Ho ancora nelle orecchie la polemica di un notissimo cantante, che è riuscito anche stavolta, guarda caso, a parlare di strumentalizzazione. Parole al vetriolo, non certo allo "zucchero". Come sempre: se la Chiesa non si muove è retriva, se si muove strumentalizza. Chi ha paura della Chiesa? Al cantante in questione, dal nome dolce e le parole amare, un pretino giovane giovane che ha colto con humor poco inglese la battuta sulla strumentalizzazione ha risposto: "Per fortuna io non sono diabetico!".

Dunque la Chiesa si aggiorna, si modernizza, si… mondanizza? Niente di tutto questo: la Chiesa consacra il tempo; il "tempo della Chiesa" è tempo dedicato, è sempre "tempo per" . Scrive Armido Rizzi che "tempo per significa insieme i doni che esso porta e i compiti che affida, gli uni legati agli altri, perché i compiti consistono nel mettere a frutto i doni". Su questa linea crediamo sia HOPE MUSIC. Il fermento "rocckettaro" - come l'ha definito qualcuno - che oggi attraversa la Chiesa non è mania di modernità e non nasce dalla paura di perdere definitivamente le giovani generazioni. E' semplicemente ancora una volta fremito dello Spirito, che da quando è sceso nel mondo non l'ha più lasciato e forza per mettere a frutto i suoi doni nelle varie epoche della storia, seguendo le curve del tempo.

Ecco dunque il primo disco rock, ecco la CEI-TV, ecco il papa che ascolta, in margine a un congresso eucaristico - o tempora o mores! - Celentano, Morandi, Dalla, Baccelli e il "divo dei divi" Bob Dylan. Ma ecco anche giovani che inventano e cantano un rock a contenuti di fede. Perché è vero che "la religione non è fatta soltanto di elemosina", come felicemente scriveva in quei giorni Pietro Citati.

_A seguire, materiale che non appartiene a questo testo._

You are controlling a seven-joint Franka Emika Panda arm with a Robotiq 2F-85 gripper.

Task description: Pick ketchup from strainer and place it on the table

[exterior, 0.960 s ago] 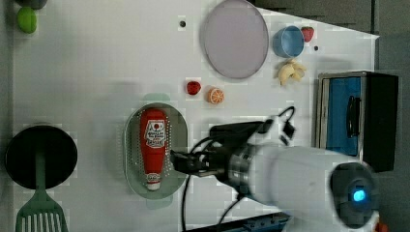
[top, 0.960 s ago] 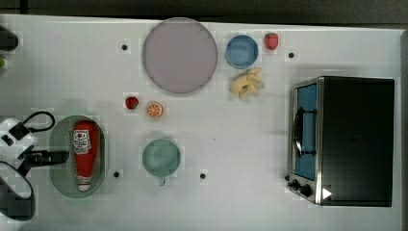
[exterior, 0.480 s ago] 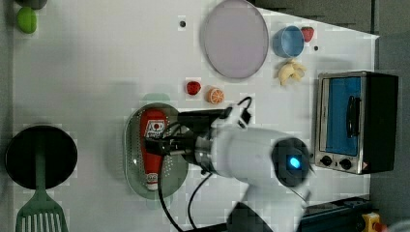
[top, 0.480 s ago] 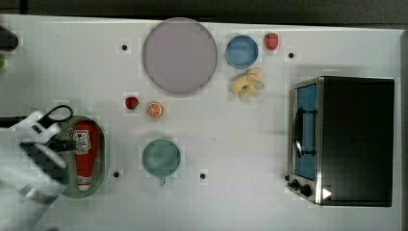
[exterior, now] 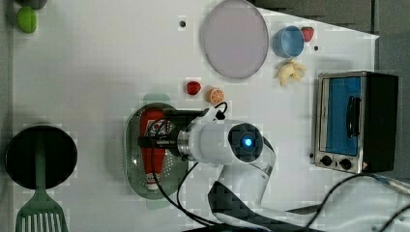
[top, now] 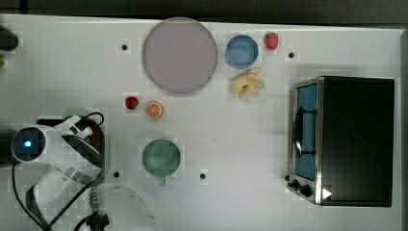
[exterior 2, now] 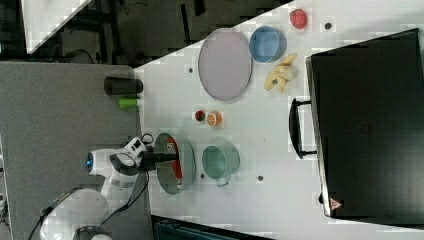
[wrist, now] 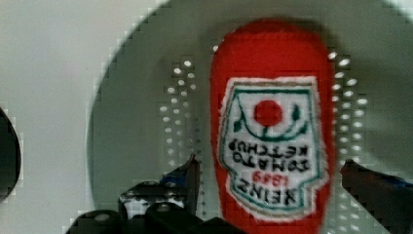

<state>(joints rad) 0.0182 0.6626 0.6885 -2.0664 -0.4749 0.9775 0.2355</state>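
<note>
The ketchup, a red bottle with a white-and-red label, lies lengthwise in the pale green strainer on the white table. My gripper hangs just over the bottle's label, open. In the wrist view the ketchup sits between my two dark fingers, one on each side, with the strainer's perforated base around it. In the top view my arm covers most of the strainer, and a sliver of the ketchup shows. The right view has the gripper above the strainer.
A teal cup stands just beside the strainer on the top view's right. A small red fruit and an orange slice lie beyond it. Further off are a grey-lilac plate, a blue cup, a banana and a toaster oven.
My arm has swung in from the top view's left and now sits over the strainer, with the gripper brought down around the ketchup. The fingers stayed open and the ketchup has not moved.
</note>
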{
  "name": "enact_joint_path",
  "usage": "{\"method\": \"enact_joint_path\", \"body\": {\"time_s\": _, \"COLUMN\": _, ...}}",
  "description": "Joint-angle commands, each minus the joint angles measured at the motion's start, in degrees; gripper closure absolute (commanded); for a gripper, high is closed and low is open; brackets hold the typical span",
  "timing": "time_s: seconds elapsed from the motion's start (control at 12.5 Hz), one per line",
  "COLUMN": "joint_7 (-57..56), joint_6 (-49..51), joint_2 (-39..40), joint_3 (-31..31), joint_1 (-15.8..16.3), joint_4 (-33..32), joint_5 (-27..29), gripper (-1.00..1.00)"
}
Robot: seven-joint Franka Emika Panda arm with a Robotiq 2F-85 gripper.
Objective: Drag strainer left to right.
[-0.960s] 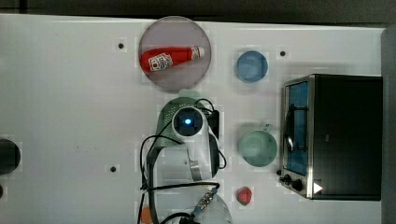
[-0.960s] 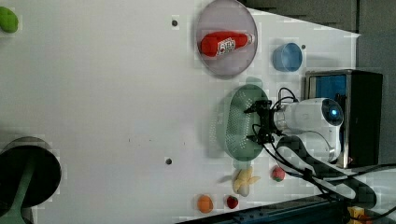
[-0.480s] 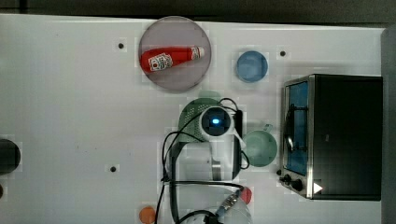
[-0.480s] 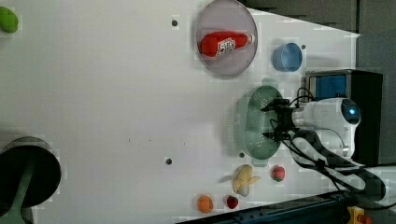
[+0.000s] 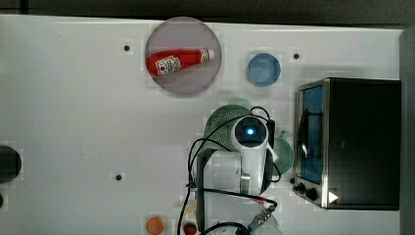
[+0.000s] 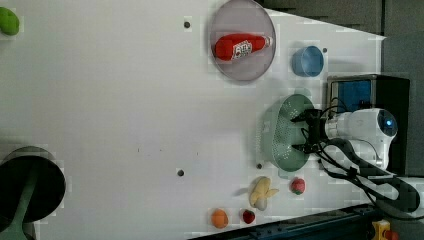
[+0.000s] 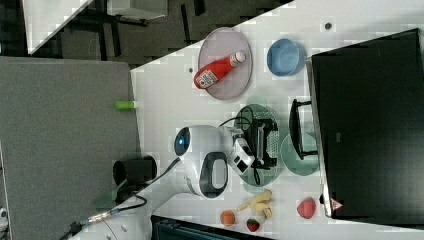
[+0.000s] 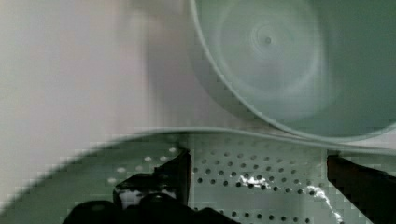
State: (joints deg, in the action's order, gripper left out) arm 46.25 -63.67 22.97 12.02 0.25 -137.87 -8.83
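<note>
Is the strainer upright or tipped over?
Upright: the strainer sits open side up, perforated bottom showing between the open pincer's fingers.

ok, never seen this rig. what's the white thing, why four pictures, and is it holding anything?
The white thing is a single robot arm with a two-finger gripper at its end. Three pictures come from fixed cameras looking at the same white table; the fourth sits on the wrist and looks down past the fingers.

On the table: a pale green strainer, a green mug right beside it, a blue bowl, a ketchup bottle lying on a round plate, a black toaster oven, and some small toy fruit near the table's edge, including a banana.

The gripper is open, with its fingers reaching down inside the strainer. Nothing is clamped, as far as the pictures show.
</note>
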Motion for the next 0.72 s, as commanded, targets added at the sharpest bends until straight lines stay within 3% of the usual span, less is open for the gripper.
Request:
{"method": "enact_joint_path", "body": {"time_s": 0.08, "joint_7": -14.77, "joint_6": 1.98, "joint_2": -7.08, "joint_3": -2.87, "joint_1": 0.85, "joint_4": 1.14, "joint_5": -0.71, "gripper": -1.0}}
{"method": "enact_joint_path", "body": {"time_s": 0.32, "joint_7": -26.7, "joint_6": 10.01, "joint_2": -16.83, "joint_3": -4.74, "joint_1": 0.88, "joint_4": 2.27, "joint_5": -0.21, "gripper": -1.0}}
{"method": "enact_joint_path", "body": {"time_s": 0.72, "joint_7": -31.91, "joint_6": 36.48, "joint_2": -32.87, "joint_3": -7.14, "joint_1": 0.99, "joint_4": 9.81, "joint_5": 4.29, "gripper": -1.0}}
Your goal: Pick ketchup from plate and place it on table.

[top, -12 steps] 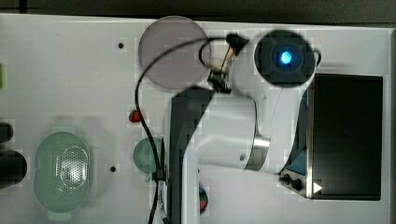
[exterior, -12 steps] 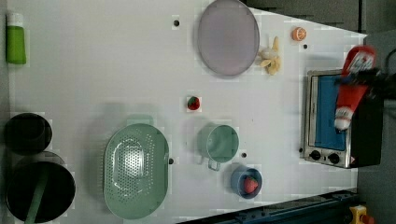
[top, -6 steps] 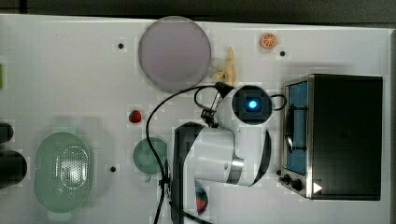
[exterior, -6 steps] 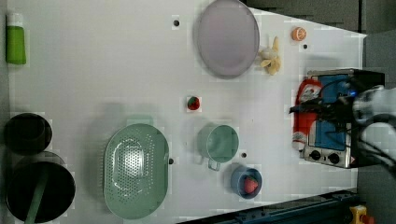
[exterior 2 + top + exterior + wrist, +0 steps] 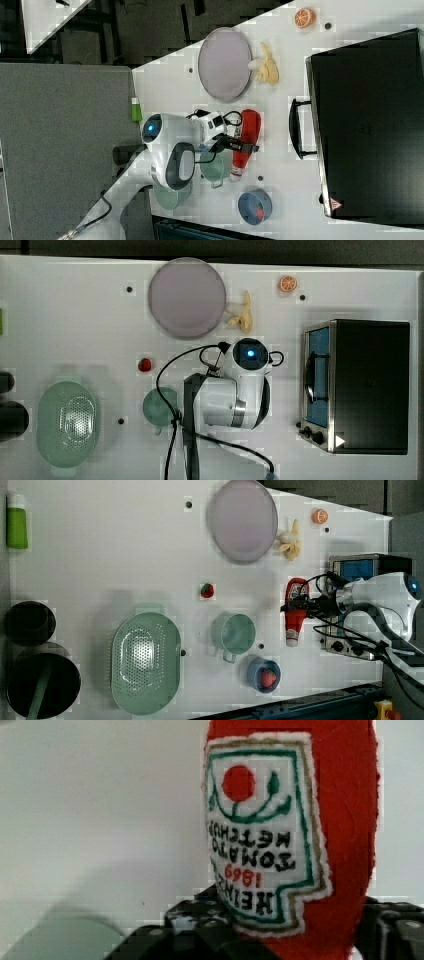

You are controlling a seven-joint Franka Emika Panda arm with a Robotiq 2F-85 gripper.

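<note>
The ketchup (image 5: 296, 611), a red soft bottle with a white cap and a white label, lies lengthwise just over the white table (image 5: 100, 555), between the green cup and the toaster oven. My gripper (image 5: 301, 607) is shut on the ketchup's middle, a black finger on each side of the ketchup (image 5: 300, 820) in the wrist view. In the right view the gripper (image 5: 243, 145) crosses the ketchup (image 5: 247, 127) below its label. The pale lilac plate (image 5: 187, 297) sits bare at the table's far edge, well apart from the ketchup. In the top view the arm hides the bottle.
A toaster oven (image 5: 357, 385) stands at the top view's right. A banana (image 5: 243, 315) and an orange slice (image 5: 288, 284) lie beside the plate. A strawberry (image 5: 145, 364), a green cup (image 5: 159, 406), a perforated green bowl (image 5: 66, 421) and a blue bowl (image 5: 263, 675) sit nearby.
The arm has swung away from the plate and oven front, carrying the ketchup down to the table beside the green cup.
</note>
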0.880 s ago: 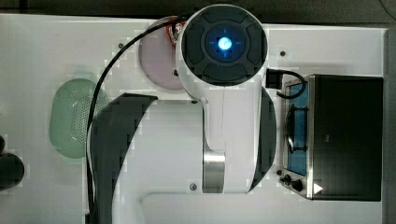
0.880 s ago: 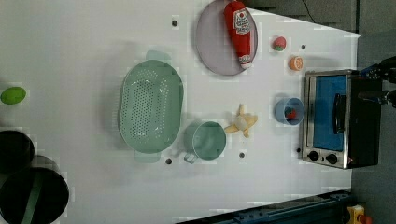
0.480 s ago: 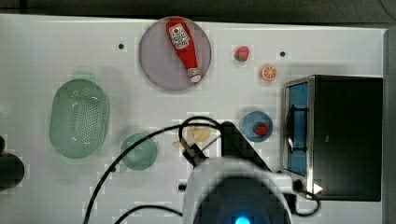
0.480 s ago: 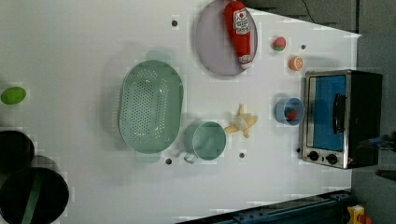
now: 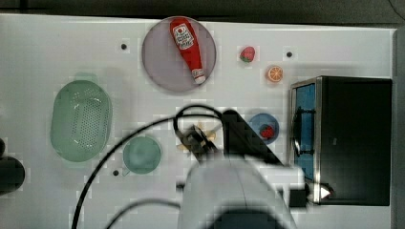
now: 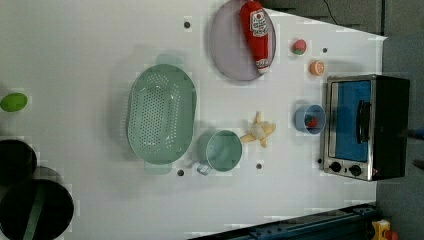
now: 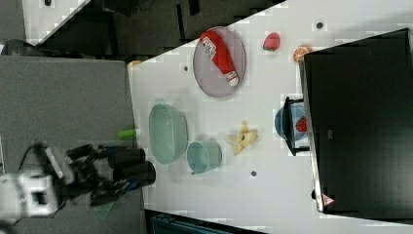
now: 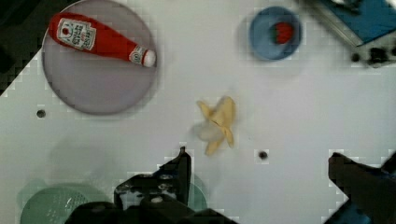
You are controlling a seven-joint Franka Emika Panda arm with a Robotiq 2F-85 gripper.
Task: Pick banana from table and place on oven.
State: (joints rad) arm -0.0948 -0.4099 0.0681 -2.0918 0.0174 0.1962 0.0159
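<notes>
The banana (image 8: 215, 125) lies flat on the worktop (image 6: 100, 45), free of any grip, ahead of the tool (image 8: 259, 175) and between the lines of its two fingers (image 8: 180, 170) as the wrist view shows them. The tool's fingers stand wide apart and hold nothing; the tool hangs above the worktop, not yet down at the fruit.

Risks from this position:
- The splayed peel flaps give an uneven outline. A closure across a flap instead of the body is likely to pinch soft material only, and the banana may slip or rotate on lift.
- The green cup (image 6: 223, 150) stands just beside the banana, on the tool's near side. A descent offset toward it may strike the rim and tip the cup.
- The blue bowl (image 6: 309, 119) with its red berry sits between the banana and the oven (image 6: 367, 126). A low carry toward the oven may clip the bowl or the door handle.
- The oven top is flat and dark; a release near its edge may let the banana slide off.

Appearance: the banana is small, pale cream-yellow, partly peeled, with a whitish centre and several short flaps spread outward. It looks light and probably soft. Beyond it lies the grey plate (image 6: 227, 50) carrying the ketchup bottle (image 6: 257, 34), well apart from the tool's likely path.
</notes>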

"Oltre quel cancello" - brano di Simona e Lorenzo - tutti possiamo avventurarci, perché "è impossibile credere nei sogni è poi lasciarli andare". E' l'esortazione a rivivere i sogni degli anni verdi, quando ancora ci si credeva ai sogni!… E' l'anelito mai sopito a concretizzare le cose belle che si sono sempre desiderate, a riprenderle se si sono smarrite, a cantarle se si sono affievolite, a ridargli parola se hanno perduto la voce, perché "è impossibile credere nei sogni e poi lasciarli andare". La convinzione di Simona e di milioni di altri giovani come lei è che la musica sia un canale privilegiato per arrivare al cuore. Ora parlare al cuore è tanto importante quanto parlare alla testa. Ben venga dunque questa iniziativa del "Servizio Nazionale per la Pastorale Giovanile", emanazione della CEI (Conferenza Episcopale Italiana), che può anche avere tutta l'aria di una sfida - e forse lo sarà pure - ma che prima di ogni altra cosa è semplicemente una risposta, dovuta, a una domanda che c'era, c'è e ci sarà sempre nel cuore e nella mente dei giovani.